I noticed the following part in nbtpage.c related to this. It is
the same still in the master.

nbtpage.c:1635@9.4.8:

>  while (P_ISDELETED(opaque) || opaque->btpo_next != target)
>  {
>          /* step right one page */
>          leftsib = opaque->btpo_next;
>          _bt_relbuf(rel, lbuf);
>          if (leftsib == P_NONE)
>          {
>                  elog(LOG, "no left sibling (concurrent deletion?) in \"%s\"",
>                           RelationGetRelationName(rel));
>                  return false;

With the condition for the while loop, if the just left sibling
of target is (mistakenly, of course) in deleted state (and the
target is somehow pointing to the deleted page as left sibling),
lbuf finally goes beyond to right side of the target. This seems
to result in unintentional releasing of the lock on target and
the second log message.


My point here is that if concurrent deletion can't be perfomed by
the current implement, this while loop could be removed and
immediately error out or log a message,


> if (P_ISDELETED(opaque) || opaque->btpo_next != target)
> {
>    elog(ERROR, "no left sibling of page %d (concurrent deletion?) in \"%s\"",..

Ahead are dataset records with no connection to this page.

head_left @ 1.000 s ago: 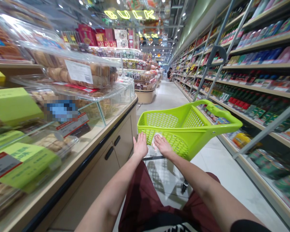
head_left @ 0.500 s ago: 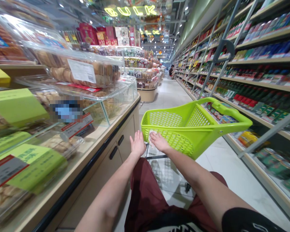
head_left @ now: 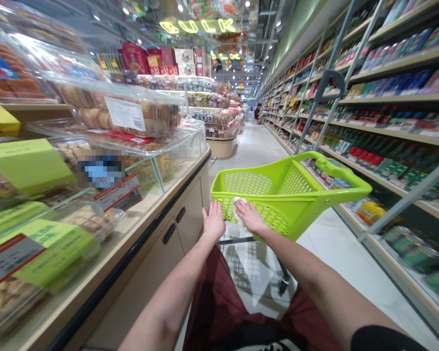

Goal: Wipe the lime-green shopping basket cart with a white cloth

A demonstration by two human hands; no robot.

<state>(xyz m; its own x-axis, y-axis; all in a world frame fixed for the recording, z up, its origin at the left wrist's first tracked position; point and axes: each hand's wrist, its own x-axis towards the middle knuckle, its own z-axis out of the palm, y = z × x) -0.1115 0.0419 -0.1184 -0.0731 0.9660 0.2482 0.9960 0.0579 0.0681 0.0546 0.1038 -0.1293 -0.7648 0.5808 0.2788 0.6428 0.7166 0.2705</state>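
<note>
A lime-green shopping cart basket (head_left: 303,214) with perforated sides stands in front of me, its handle toward the right. My right hand (head_left: 250,216) presses a white cloth or tissue (head_left: 237,207) flat against the basket's near side. At the basket's left end, my left hand (head_left: 214,222) has its fingers spread and raised, touching or very near the green wall, with nothing in it. The grey frame and a black caster (head_left: 284,285) show below the basket.
On the left, a wooden counter (head_left: 193,190) with a black edge rail carries packed baked goods. Tall stocked shelves (head_left: 398,90) and a slanted metal ladder (head_left: 406,204) line the right. A person (head_left: 258,112) is far down the aisle.
My right hand and the white cloth have slid right along the basket's side. My left hand has shifted slightly right. The cart appears slightly further left, and more of its caster shows.
</note>
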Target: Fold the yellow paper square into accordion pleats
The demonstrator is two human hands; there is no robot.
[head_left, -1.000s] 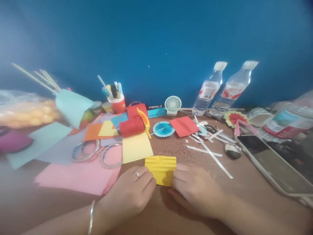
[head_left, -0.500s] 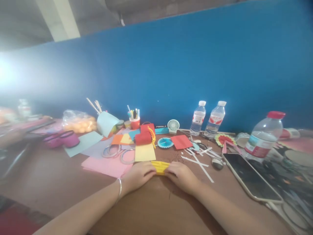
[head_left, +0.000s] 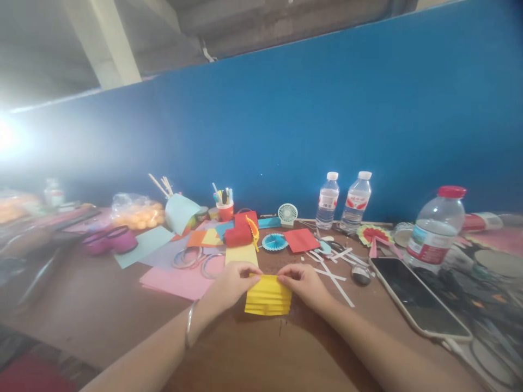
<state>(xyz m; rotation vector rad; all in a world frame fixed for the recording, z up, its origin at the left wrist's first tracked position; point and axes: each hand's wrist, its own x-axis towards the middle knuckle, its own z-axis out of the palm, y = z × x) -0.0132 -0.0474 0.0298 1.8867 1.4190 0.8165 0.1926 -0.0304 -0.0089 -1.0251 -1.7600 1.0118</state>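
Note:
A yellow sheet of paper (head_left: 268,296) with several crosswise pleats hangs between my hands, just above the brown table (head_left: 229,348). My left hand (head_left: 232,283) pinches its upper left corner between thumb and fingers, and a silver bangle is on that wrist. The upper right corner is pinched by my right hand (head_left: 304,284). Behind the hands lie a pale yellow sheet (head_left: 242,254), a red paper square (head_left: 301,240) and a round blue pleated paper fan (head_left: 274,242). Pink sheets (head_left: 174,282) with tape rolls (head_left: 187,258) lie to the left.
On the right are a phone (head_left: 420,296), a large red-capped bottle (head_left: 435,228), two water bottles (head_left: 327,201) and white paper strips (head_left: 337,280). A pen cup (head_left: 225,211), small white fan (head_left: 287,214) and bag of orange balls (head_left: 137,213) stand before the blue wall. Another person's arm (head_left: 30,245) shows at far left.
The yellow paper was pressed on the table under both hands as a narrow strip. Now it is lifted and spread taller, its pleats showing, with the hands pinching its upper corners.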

or, the while loop at least should stop before overshooting the
target.

> while (P_ISDELETED(opaque) || opaque->btpo_next != target)
> {
>    /* step right one page */
>    leftsib = opaque->btpo_next;
>    _bt_relbuf(rel, lbuf);
>    if (leftsib == target || leftsib == P_NONE)
>    {
>      elog(ERROR, "no left sibling of page %d (concurrent deletion?) in \"%s\"",..


I'd like to propose to do the former since the latter still is
not perfect for such situations, anyway.


Any thoughts or opinions?

regards,

-- 
Kyotaro Horiguchi
NTT Open Source Software Center

Re: Possible duplicate release of buffer lock.

From

Tom Lane

Date:

03 August 2016, 16:00:45

Kyotaro HORIGUCHI <horiguchi.kyotaro@lab.ntt.co.jp> writes:
> My point here is that if concurrent deletion can't be perfomed by
> the current implement, this while loop could be removed and
> immediately error out or log a message,

>> if (P_ISDELETED(opaque) || opaque->btpo_next != target)
>> {
>> elog(ERROR, "no left sibling of page %d (concurrent deletion?) in \"%s\"",..

That would certainly break things: there are valid cases for the
loop to need to iterate, specifically where the left sibling got
split before we could acquire lock on it.

> or, the while loop at least should stop before overshooting the
> target.

>> while (P_ISDELETED(opaque) || opaque->btpo_next != target)
>> {
>> /* step right one page */
>> leftsib = opaque->btpo_next;
>> _bt_relbuf(rel, lbuf);
>> if (leftsib == target || leftsib == P_NONE)
>> {
>> elog(ERROR, "no left sibling of page %d (concurrent deletion?) in \"%s\"",..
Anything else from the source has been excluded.